* EXERCISE OBJECTIVE *
Repeat only the stretch of lines below that runs from the line with "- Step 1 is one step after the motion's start" through the line with "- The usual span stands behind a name", unaltered.

* GIVEN MATERIAL *
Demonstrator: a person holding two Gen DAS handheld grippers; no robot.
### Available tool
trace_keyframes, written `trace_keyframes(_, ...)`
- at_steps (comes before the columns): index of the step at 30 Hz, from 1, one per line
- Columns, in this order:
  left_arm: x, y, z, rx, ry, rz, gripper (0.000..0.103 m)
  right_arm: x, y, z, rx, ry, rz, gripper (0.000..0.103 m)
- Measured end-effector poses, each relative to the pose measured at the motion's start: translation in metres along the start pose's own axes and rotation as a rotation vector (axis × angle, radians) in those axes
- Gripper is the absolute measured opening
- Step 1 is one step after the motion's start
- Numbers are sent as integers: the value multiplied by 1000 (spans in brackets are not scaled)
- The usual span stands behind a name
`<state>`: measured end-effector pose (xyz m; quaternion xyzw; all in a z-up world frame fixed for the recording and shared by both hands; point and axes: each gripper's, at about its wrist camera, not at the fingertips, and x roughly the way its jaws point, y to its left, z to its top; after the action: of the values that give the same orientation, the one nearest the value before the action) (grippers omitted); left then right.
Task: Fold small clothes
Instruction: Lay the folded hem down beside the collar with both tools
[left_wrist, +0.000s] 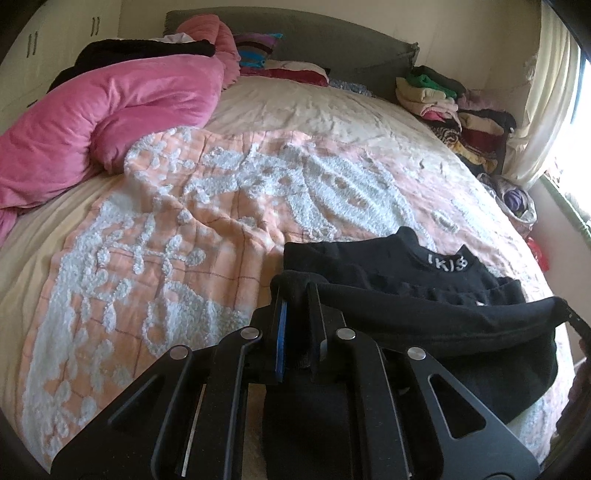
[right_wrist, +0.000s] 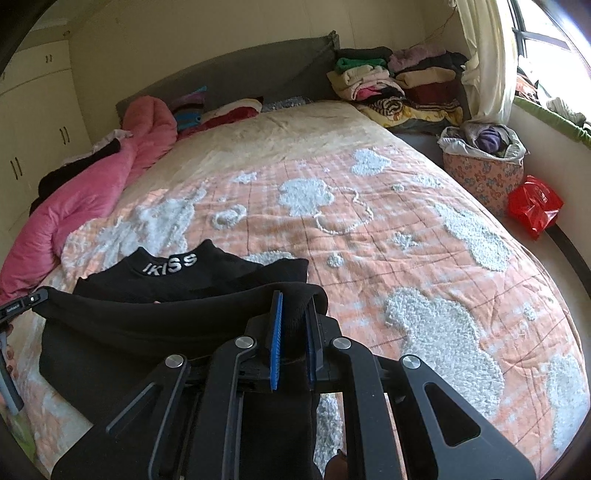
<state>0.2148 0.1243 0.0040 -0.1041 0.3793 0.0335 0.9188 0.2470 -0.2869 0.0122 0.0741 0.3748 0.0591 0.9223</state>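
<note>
- Left gripper (left_wrist: 297, 295): jaws clamped on one corner of black top (left_wrist: 388, 269).
- Right gripper (right_wrist: 293, 299): jaws clamped on the other corner.
- Hem lifted between them; collar end lies on quilt (right_wrist: 369, 236).

My left gripper (left_wrist: 297, 295) clamped on black garment (left_wrist: 424, 321) edge, fingers nearly closed (blue pads showing). My right gripper (right_wrist: 293, 304) pinching opposite edge, level, held well apart.
</note>
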Motion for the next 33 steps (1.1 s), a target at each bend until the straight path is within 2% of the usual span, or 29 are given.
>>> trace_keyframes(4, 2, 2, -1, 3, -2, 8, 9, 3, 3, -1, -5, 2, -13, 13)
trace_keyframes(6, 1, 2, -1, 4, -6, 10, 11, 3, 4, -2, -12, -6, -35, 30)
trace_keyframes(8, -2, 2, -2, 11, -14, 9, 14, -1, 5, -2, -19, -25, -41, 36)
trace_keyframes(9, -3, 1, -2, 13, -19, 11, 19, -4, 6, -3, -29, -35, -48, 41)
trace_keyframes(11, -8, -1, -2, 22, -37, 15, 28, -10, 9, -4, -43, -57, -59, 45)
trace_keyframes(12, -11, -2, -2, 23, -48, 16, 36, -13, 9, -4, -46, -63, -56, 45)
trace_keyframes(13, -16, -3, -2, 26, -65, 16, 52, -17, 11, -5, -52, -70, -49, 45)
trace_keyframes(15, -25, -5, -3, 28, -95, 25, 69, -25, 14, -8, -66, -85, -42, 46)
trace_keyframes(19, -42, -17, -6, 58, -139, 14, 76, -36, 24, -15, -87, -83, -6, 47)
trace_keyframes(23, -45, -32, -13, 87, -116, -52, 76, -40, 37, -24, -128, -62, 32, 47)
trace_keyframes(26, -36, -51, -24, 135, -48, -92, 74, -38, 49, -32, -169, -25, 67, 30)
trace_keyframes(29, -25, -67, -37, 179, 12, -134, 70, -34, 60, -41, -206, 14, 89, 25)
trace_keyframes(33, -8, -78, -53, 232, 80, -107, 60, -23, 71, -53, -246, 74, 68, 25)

* FINISHED EXERCISE *
- Step 1 is one step after the motion's start
- Numbers are sent as integers: the value multiplied by 1000 (spans in brackets are not scaled)
- The usual span stands behind a name

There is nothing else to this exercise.